* [ABOUT THIS EXERCISE]:
Reproduce precisely the lines of the listing below, starting with the line that contains "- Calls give" and stopping after the line that contains "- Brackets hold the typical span"; include nothing else.

DATA section start

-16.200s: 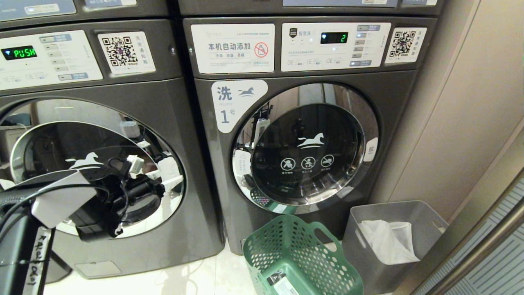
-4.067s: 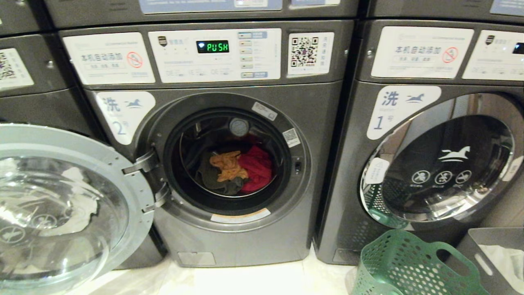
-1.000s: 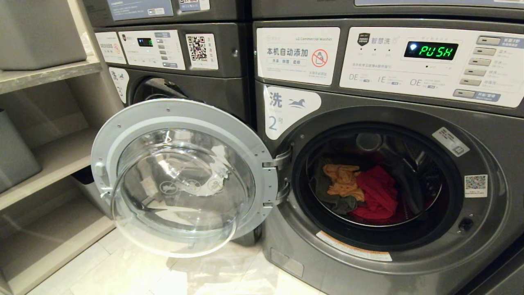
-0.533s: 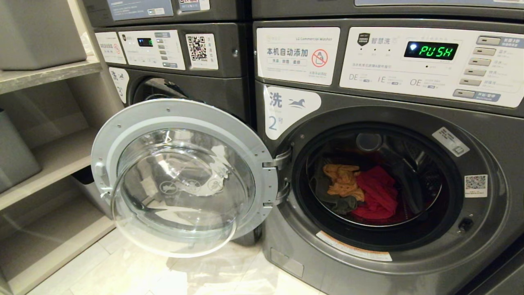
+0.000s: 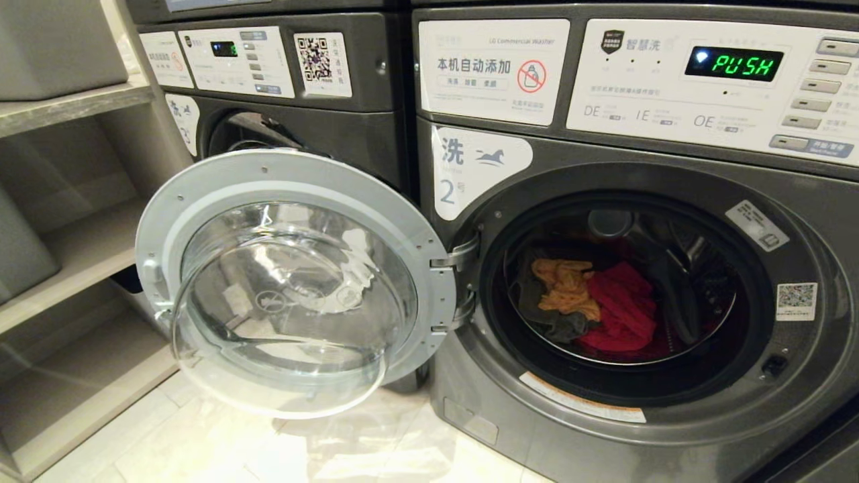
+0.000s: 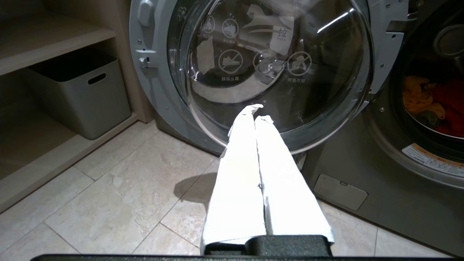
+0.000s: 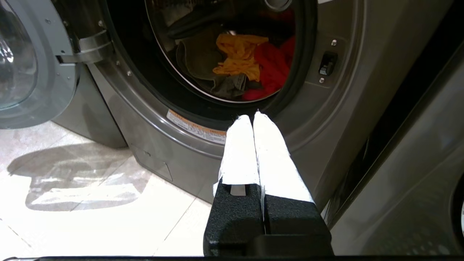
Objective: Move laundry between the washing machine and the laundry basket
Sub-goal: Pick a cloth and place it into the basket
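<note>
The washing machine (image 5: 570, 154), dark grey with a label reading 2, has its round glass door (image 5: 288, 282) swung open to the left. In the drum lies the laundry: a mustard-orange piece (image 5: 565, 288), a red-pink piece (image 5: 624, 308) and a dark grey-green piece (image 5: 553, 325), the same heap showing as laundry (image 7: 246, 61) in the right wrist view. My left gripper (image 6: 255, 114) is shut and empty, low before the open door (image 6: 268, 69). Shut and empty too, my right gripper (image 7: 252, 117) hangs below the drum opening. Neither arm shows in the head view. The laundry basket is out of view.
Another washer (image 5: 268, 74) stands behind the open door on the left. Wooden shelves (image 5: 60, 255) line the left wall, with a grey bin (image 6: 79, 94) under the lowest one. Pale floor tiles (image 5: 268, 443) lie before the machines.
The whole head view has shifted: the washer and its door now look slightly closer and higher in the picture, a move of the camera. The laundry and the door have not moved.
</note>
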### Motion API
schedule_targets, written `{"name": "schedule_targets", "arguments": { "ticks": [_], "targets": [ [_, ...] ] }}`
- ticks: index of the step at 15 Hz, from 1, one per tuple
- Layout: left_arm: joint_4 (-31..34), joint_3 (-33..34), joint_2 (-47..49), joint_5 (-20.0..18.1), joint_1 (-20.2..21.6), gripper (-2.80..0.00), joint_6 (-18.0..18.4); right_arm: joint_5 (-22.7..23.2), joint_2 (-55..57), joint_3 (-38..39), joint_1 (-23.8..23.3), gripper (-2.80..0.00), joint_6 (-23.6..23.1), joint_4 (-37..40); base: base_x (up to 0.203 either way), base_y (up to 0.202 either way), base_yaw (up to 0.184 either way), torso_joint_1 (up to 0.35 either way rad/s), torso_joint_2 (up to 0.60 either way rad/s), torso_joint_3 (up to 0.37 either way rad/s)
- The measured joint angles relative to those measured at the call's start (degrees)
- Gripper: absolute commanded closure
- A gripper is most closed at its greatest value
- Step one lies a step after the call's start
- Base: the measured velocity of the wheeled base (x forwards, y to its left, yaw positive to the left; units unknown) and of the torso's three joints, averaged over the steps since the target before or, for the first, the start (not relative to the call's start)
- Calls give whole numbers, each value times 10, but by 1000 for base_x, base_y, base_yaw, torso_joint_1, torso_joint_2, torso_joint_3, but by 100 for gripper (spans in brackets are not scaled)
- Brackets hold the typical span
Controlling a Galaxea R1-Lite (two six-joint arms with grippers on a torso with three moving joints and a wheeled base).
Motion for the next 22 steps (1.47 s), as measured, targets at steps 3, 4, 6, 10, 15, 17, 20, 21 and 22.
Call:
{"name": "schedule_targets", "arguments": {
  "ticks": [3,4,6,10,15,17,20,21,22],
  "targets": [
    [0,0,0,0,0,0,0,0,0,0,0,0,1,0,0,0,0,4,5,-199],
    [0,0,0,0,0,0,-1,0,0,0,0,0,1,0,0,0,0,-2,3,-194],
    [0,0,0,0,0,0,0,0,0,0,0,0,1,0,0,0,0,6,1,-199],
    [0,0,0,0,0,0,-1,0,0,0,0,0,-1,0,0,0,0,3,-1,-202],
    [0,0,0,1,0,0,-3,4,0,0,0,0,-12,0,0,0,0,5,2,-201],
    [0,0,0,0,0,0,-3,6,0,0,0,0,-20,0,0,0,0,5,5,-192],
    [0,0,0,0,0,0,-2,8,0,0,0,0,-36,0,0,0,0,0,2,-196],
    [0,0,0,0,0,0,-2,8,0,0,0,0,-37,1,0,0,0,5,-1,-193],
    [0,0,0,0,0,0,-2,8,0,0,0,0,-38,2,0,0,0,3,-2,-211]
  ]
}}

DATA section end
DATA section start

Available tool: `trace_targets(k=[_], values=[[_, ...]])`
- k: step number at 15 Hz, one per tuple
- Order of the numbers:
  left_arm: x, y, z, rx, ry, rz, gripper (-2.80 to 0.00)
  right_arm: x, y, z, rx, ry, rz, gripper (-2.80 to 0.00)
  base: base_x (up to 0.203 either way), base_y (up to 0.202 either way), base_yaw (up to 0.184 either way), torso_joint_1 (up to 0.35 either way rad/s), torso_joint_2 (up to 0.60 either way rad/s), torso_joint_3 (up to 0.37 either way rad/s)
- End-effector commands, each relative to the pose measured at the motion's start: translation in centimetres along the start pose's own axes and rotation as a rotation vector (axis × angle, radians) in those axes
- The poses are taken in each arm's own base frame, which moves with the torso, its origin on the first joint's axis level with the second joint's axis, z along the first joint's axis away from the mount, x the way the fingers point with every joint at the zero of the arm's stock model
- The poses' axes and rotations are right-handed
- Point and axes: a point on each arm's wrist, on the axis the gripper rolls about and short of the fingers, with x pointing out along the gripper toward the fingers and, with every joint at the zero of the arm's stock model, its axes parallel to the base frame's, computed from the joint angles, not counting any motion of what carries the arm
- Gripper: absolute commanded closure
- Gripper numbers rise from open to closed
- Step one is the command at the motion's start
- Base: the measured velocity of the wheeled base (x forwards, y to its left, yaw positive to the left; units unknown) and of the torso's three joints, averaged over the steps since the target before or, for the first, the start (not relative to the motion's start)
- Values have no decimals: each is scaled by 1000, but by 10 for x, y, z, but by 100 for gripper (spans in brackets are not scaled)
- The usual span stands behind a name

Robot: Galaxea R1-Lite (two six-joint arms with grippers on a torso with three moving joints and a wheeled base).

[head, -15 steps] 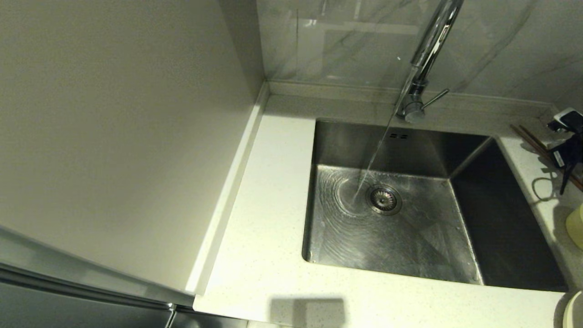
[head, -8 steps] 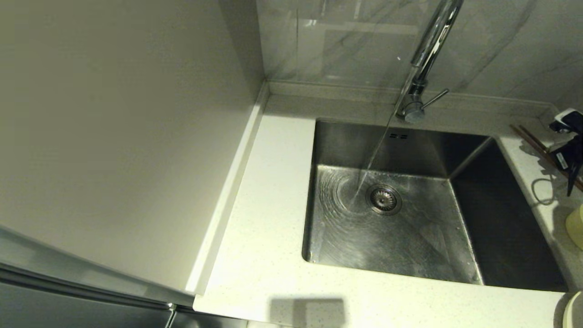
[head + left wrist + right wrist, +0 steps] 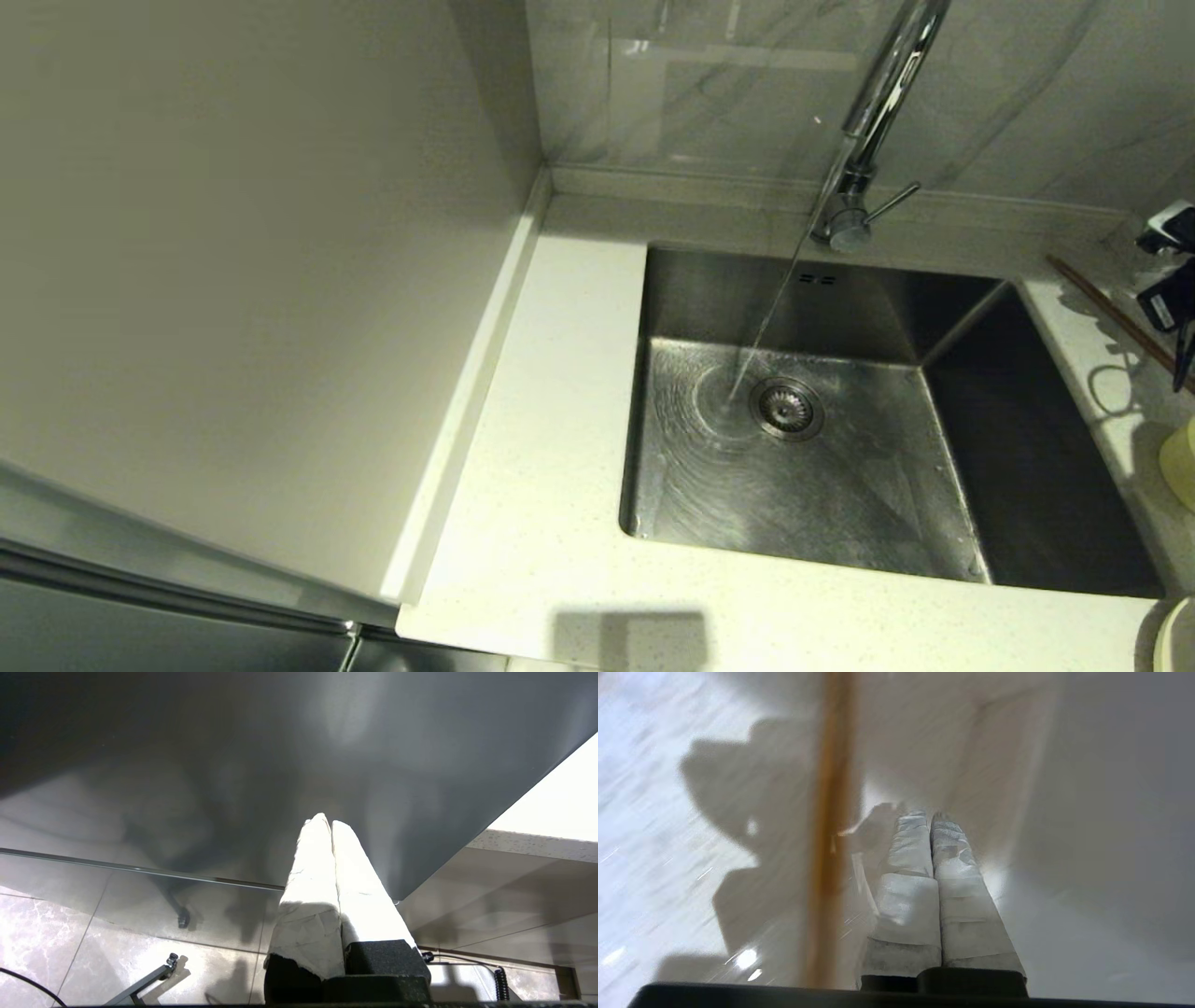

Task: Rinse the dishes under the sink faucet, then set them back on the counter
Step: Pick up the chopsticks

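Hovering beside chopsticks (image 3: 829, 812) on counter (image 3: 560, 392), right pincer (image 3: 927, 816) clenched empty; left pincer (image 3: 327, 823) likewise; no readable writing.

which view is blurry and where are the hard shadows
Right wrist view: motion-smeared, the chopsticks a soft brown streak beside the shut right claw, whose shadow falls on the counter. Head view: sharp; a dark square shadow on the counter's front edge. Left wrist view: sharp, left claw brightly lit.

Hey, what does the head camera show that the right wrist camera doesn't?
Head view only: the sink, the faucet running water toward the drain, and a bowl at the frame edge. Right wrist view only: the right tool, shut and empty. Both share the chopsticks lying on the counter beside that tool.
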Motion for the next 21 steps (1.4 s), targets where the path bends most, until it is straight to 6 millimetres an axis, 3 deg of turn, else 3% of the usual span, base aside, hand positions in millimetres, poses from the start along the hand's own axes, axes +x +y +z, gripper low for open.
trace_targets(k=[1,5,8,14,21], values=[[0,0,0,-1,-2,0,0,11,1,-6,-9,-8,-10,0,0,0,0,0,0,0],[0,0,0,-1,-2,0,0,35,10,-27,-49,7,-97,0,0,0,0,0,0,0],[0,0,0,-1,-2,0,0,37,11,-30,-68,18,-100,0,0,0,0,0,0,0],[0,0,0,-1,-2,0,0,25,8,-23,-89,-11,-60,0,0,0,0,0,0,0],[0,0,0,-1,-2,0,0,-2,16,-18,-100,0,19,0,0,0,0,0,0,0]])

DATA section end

* [REPLY TO THE TASK]:
- Calls give whole numbers, each value times 10, but by 1000 for base_x, base_y, base_yaw, torso_joint_1, torso_joint_2, torso_joint_3, but by 100 for gripper (spans in brackets are not scaled)
- Brackets hold the typical span

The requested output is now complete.